While the story of the Villa of the Papyri spans nearly 2,000 years, scholarly interest in the papyri has increased dramatically in the last decade as space age technologies have improved the readability of the scrolls, and new questions have emerged about the villa's future. For more than two centuries, scholars


have struggled to read the faint black ink on the broken surface of the blackened scroll fragments. Since 1999, the National Library in Naples, Italy, and Brigham Young University researchers have joined forces, applying multispectral imaging technology on the papyri. In some cases, the team -- using technology that was originally developed by NASA for planetary studies -- has been able to retrieve text from fragments once thought to be blank. After capturing more than 30,000 images of the scroll fragments, the team is now working to create a permanent digital library of the papyri, to document their condition, and to make them more available to scholars worldwide.

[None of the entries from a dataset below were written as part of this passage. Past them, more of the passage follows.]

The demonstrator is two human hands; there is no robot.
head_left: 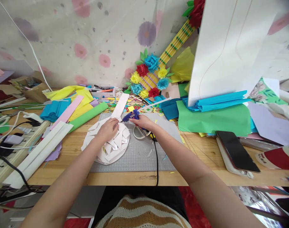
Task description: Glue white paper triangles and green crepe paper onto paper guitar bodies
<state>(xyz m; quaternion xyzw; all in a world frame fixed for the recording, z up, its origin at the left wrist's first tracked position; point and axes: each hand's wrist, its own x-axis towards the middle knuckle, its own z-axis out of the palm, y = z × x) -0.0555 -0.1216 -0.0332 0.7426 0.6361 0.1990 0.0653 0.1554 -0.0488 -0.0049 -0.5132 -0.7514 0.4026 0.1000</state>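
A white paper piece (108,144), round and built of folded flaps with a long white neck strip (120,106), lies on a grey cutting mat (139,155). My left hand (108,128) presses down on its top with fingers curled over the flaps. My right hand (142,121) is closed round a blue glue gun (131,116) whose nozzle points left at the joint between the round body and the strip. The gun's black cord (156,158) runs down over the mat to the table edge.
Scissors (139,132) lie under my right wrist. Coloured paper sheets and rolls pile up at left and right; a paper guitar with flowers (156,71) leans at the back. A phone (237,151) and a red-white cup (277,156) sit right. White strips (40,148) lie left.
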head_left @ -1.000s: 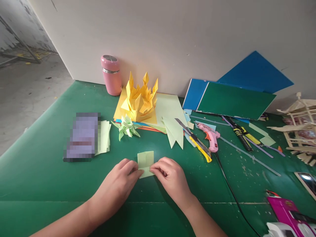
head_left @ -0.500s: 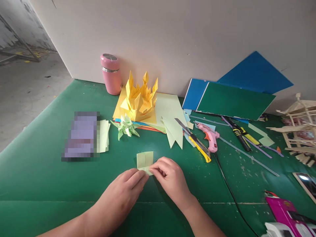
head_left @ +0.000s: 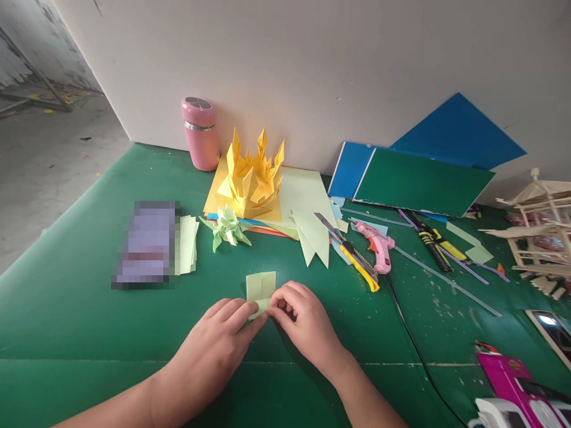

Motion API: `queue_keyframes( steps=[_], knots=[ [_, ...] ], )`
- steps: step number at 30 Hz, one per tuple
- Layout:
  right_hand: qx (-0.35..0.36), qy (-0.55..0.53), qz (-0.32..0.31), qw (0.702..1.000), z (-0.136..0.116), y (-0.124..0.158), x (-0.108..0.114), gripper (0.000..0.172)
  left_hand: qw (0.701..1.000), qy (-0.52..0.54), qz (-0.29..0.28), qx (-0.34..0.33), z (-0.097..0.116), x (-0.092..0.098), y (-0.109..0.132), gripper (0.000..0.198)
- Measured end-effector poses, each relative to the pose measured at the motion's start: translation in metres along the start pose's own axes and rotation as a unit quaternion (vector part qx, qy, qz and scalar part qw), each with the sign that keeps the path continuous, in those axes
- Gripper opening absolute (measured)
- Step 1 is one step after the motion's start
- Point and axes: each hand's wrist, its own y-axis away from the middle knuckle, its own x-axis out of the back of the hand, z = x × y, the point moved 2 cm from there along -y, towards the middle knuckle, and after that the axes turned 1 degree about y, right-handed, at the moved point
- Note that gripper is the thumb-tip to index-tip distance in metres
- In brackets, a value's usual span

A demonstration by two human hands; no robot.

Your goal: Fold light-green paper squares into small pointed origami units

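A small pale green sheet of folding paper [head_left: 261, 285] with creases lies before me, its near part turned up in a fold. My left hand [head_left: 225, 333] grips its lower left edge between thumb and fingers. Against the lower right edge, my right hand [head_left: 298, 310] pinches the paper with thumb and forefinger, the other fingers curled. The fingertips of both hands nearly meet at the fold and hide part of it. Farther back, a pale green folded paper flower [head_left: 228, 227] sits on the table, beside a yellow folded paper crown [head_left: 253, 184] on stacked coloured sheets.
At left are a blurred-out purple rectangle [head_left: 149, 244] and green paper slips [head_left: 189, 245]. A pink flask [head_left: 203, 137] stands by the wall. Rightward lie a utility knife [head_left: 357, 261], a pink glue gun [head_left: 379, 246] with its cord, pliers [head_left: 430, 244] and a stick model house [head_left: 542, 232].
My left thumb and fingers have spread a little apart at the fold, with the fingers shifted slightly up and left. My right hand has barely moved, still at the paper's edge.
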Motion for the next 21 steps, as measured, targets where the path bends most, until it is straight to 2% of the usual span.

Macfarlane, the director of papyrological imaging projects at Brigham Young, is an associate professor in the university's Department of Humanities, Classics, and Comparative Literature. He earned his Ph.D. in classical studies at the University of Michigan in 1991 and has taught at BYU since then. He has been involved with the papyri of Herculaneum since 2000 and has expanded the application of multispectral imaging to other damaged papyri.


Macfarlane was the content advisor for the documentary film "Out of the Ashes: Recovering the Lost Library of Herculaneum," which won the 2005 Outreach Award of the American Philological Association. The Herculaneum Papyrus Project has spun off another interesting project, which teams BYU faculty and students with their peers from the Suor Orsola Benincasa University of Naples in an archaeological project on Vesuvius' north slope. Macfarlane is co-director of this project.


The Finley Lecture Series honors the memory of Sir Moses I. Finley. One of the most influential historians of the 20th century, Finley enjoyed a long and distinguished career as a professor of ancient history and master of Darwin College at Cambridge University. He was a 1927 graduate of Syracuse University.